== To do ==
The entries below contain a stretch that opens with the line containing "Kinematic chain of" and closes with the line containing "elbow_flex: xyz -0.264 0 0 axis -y"; set down that stretch exactly, both ends included, and nothing else.

[Records from a collection]
..............................

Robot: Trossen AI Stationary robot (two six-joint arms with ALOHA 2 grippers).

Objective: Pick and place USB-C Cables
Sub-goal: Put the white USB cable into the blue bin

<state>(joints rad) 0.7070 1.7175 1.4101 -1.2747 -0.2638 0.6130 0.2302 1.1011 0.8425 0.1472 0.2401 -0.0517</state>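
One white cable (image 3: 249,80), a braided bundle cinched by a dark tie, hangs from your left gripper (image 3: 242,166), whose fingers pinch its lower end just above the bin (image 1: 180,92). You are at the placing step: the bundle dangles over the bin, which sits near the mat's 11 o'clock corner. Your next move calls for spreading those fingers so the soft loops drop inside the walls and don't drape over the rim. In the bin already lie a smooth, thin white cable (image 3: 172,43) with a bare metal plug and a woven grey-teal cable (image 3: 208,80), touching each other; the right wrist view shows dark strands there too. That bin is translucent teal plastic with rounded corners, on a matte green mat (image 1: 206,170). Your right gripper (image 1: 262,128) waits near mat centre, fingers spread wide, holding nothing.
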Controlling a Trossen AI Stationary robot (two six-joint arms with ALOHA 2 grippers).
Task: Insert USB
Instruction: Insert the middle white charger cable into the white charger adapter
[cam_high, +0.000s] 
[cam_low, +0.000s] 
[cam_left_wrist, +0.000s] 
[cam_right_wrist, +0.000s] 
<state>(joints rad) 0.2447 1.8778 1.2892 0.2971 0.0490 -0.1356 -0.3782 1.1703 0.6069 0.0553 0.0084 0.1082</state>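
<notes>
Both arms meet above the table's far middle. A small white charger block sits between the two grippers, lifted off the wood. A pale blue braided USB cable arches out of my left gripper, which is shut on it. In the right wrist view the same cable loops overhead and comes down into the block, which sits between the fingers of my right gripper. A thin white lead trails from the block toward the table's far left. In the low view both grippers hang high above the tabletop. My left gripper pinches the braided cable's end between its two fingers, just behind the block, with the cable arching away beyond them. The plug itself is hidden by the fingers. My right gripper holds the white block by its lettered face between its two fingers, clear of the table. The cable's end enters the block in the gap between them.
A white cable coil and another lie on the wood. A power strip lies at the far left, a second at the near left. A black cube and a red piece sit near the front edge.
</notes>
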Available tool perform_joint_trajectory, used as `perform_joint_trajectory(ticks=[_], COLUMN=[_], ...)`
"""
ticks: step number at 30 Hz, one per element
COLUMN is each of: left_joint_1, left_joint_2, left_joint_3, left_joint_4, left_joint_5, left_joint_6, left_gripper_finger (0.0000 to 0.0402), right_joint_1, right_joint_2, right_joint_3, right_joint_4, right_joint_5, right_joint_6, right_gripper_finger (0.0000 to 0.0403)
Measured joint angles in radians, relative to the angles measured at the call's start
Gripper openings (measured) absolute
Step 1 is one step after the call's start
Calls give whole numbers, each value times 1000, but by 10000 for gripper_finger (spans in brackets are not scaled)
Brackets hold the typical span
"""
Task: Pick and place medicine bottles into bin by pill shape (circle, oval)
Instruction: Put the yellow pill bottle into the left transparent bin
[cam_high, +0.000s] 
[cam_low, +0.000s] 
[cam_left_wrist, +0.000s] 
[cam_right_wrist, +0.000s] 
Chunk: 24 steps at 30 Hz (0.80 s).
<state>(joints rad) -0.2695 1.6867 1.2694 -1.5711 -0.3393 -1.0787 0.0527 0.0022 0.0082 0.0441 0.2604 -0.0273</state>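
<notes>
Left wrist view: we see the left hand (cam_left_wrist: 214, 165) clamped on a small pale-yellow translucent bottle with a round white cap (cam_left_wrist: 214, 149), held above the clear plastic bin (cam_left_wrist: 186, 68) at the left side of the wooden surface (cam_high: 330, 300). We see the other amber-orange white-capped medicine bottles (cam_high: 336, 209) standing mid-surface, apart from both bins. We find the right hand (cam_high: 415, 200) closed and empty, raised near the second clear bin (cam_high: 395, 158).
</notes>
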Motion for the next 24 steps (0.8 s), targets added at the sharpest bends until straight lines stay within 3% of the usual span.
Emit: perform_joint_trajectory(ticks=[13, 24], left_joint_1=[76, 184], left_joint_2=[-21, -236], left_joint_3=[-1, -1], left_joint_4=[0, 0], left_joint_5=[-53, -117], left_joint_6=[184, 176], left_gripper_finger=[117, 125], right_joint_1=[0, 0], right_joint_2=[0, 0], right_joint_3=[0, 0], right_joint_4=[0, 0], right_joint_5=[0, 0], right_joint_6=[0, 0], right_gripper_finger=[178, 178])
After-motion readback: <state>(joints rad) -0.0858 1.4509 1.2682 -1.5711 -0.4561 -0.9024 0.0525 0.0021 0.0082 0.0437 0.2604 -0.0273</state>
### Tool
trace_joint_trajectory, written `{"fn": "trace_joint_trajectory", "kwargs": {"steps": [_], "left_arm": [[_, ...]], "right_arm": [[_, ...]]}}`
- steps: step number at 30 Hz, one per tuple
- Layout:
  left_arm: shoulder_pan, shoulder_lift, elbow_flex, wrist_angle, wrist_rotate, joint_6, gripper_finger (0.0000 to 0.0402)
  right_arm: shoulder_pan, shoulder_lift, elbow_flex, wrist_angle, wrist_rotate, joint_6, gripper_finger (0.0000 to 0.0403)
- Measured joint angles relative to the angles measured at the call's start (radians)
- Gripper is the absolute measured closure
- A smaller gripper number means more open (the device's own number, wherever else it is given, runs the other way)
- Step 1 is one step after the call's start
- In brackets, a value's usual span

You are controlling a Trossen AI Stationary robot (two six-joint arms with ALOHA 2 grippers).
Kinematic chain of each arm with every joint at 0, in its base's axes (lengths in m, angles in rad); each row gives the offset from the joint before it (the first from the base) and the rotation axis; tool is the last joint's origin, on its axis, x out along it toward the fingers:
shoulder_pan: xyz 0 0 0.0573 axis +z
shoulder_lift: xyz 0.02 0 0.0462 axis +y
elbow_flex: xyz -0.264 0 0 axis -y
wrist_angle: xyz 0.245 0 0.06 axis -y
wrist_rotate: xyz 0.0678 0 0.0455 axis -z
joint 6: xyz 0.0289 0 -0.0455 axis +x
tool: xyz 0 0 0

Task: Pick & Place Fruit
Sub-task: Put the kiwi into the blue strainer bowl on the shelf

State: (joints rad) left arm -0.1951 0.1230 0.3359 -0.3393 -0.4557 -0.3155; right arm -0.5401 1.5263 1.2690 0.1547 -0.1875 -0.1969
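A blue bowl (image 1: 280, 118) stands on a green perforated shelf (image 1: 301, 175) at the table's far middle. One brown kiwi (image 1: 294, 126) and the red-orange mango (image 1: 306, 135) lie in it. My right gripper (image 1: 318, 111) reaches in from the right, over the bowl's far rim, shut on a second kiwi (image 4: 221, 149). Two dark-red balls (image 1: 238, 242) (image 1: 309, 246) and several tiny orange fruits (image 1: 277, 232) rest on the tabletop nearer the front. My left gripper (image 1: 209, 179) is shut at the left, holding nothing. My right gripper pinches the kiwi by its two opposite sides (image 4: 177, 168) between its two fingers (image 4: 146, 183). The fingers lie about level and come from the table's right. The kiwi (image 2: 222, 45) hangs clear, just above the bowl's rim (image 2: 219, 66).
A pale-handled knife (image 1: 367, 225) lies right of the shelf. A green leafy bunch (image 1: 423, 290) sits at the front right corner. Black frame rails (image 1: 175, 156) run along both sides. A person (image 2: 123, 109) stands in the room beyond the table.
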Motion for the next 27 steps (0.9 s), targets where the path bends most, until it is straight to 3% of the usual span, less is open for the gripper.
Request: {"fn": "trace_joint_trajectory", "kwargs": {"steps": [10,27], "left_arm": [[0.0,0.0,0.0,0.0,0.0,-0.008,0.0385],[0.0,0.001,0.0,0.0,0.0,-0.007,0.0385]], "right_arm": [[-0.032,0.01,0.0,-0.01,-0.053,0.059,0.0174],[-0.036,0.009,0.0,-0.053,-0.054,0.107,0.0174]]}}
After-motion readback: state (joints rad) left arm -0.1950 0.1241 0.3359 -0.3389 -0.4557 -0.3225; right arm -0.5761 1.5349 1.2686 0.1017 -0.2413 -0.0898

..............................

== Solution for this problem ==
Kinematic chain of each arm with every joint at 0, in its base's axes (lengths in m, angles in rad); each row gives the offset from the joint before it (the first from the base) and the rotation axis; tool is the last joint's origin, on its axis, x out along it toward the fingers:
shoulder_pan: xyz 0 0 0.0573 axis +z
shoulder_lift: xyz 0.02 0 0.0462 axis +y
elbow_flex: xyz -0.264 0 0 axis -y

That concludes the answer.